As the saying goes, a home is a house with harmony. Directly or indirectly our shelter and the roof over the head give us a sense of comfort and safety. Medical Facilities are not different either as it becomes a place for solutions that a person is trying to find physically, mentally, or psychologically. The exact architectural design of a medical facility, along with its techniques and infrastructure, and its influence on healthcare quality has received attention lately in health care. Various facets of the medical environment, like light, color, and the formation of spaces for privacy and social connection, inspired theories, methodologies, and designs far beyond the walls of the institution, according to the study “Architectural Study Project” conducted by the American Psychiatric Association in collaboration with the American Institute of Architects.
According to a 2005 National Commission on Macroeconomics and Health study, around 5 percent of India’s population experiences common psychiatric illnesses such as depression and anxiety. Five percent might seem less, but that’s nearly seven crores Indian citizens. Most of the causes are derived from physical and physiological illness.
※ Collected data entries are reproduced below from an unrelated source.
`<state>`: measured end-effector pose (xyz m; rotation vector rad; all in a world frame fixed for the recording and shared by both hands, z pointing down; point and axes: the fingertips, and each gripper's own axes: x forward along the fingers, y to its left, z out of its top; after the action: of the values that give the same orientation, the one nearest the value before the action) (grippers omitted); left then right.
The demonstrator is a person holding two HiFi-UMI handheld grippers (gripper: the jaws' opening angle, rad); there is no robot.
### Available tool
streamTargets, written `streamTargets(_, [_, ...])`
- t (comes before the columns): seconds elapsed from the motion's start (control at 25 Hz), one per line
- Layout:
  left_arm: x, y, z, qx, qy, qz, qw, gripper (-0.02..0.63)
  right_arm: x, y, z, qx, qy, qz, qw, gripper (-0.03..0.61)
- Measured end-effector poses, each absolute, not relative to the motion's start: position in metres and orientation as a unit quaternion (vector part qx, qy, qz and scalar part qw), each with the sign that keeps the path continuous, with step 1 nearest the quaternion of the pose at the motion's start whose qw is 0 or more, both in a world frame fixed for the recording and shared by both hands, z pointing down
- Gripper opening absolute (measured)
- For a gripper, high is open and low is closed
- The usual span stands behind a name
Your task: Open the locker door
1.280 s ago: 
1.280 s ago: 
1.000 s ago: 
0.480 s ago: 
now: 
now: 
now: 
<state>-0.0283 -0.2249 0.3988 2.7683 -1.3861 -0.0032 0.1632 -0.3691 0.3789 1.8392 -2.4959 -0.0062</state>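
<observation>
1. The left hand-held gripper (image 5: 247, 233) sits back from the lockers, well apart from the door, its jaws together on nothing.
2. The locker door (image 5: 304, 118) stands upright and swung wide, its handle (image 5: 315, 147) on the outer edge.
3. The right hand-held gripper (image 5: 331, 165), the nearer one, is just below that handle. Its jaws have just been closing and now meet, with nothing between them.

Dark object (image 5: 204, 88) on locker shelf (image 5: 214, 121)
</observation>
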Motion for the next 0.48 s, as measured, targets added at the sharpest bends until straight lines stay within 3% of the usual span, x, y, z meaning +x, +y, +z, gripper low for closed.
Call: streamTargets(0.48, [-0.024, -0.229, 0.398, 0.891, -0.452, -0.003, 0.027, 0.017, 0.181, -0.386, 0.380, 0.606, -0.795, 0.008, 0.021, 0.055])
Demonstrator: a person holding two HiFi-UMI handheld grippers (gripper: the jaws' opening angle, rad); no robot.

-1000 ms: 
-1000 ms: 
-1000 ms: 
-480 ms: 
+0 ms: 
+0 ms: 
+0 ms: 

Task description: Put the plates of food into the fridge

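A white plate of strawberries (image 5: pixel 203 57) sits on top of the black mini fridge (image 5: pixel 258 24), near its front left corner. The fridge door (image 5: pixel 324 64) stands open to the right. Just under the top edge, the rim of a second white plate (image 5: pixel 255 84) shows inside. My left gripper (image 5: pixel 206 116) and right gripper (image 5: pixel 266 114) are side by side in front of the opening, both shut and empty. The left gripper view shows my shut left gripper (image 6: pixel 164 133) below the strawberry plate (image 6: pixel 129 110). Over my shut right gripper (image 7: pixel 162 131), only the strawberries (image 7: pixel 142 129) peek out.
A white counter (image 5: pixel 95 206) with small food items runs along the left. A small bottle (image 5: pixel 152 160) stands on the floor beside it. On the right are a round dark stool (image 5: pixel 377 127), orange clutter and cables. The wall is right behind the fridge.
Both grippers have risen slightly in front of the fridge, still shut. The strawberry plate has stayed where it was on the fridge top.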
Unintentionally medical facilities’ designs play a major role in that.
To comprehend how architecture and design affect individuals psychologically, it is necessary to first understand the psychological impacts of various impulses on the nervous system. While the link between these operating systems and the psychological impacts of architecture and design on the brain may not be obvious at first, the pair play a critical role in stress management in modern humans.
Being one of the hardest jobs and since doctors in India work for nearly 120 hours every week, even their mental stability and brain function are highly required. This will increase productivity and can enhance the precision of curing illnesses. Nurses, on the other hand, must run and reach around the wards in no time whenever required. Without any individual rooms, the nursing station is often an open space with the least ventilation ensuring no privacy. Reduced quality of treatment, compromised patient safety, patient dissatisfaction and increased turnover rates has been associated with doctor fatigue.
Bringing small changes while designing can bring dramatic effectiveness. Zoning the building space considering the connectivity, ventilation, and natural lighting can affect the building entirely. This will ensure the healing occurs quickly and will provide a cognitive and emotional response. Although windows serve the purpose of ventilation, having a natural expanse to view will elevate the psychological response.
Numerous scientific analyses in various contexts have confirmed the favorable impacts on human healthcare and function in response to biophilic design of the medical facilities. When applied to healthcare buildings, the reflection on biophilic design concepts is very intriguing. This is related not just to the increasing concentration of critical and anxiety elements in hospitals for patients, their families, and healthcare workers, but also to the fact that the hospital and the city are two different but interconnected systems that are visited and utilized by the very same people.
Often, the rooms in the hospital are congested due to a lack of space. Ensuring that the building’s size, style, and services are ample will satisfy the various care needs of patients. Having enough floor area to walk and engage in slight movement increases the patient’s health restoration. Patients can benefit from the effective use of music and artwork to decrease sound pollution and improve characteristics that might lessen a patient’s duration of stay.
Patient centeredness often lacks in the designing of medical facilities. To eradicate that, variable-acuity and single bedrooms can be used to make sure that there is enough space to accommodate the necessary number of family members. The acuity-adaptable patient room idea is a new healthcare approach in which a patient is treated in the same room from admission to discharge, irrespective of acuity level. This type of transfer adds to communication mistakes, patient confusion, disappointment, and crashes. The different levels of care are delivered to the patient in the acuity-adaptable patient room concept to eliminate or reduce these negative effects.
It is preferable not to have a single central nursing station to better fulfill the requirements of patients. Instead, the unit would include numerous scattered nurse workstations with supplies, linens, and equipment sections. Appropriately placed supplies and equipment may minimize tiredness and increase the efficiency of nurses by reducing the reliance on looking for supplies and moving from one area to another. More time with nurses and greater surveillance possibilities might help patients.
Though it was highly recognizable that architecture and design created an impact in designing medical facilities, due to the industrial revolution over decades, medical facilities now behave, function, and look like a factory. Only in recent years, the trend of looking into patients’ psychological and social necessities are considered while treating any kind of illness. In the coming generations, hospital administrators will be engaged in various medical development projects to address shifting market requirements associated with an older population. There is some evidence that the architectural environment influences patient and family judgments of the quality of treatment received during a hospital stay. There is also some data that doctor and nurse comfort with the physical environment is connected to overall well-being and work satisfaction, both of which are important because they influence patient care.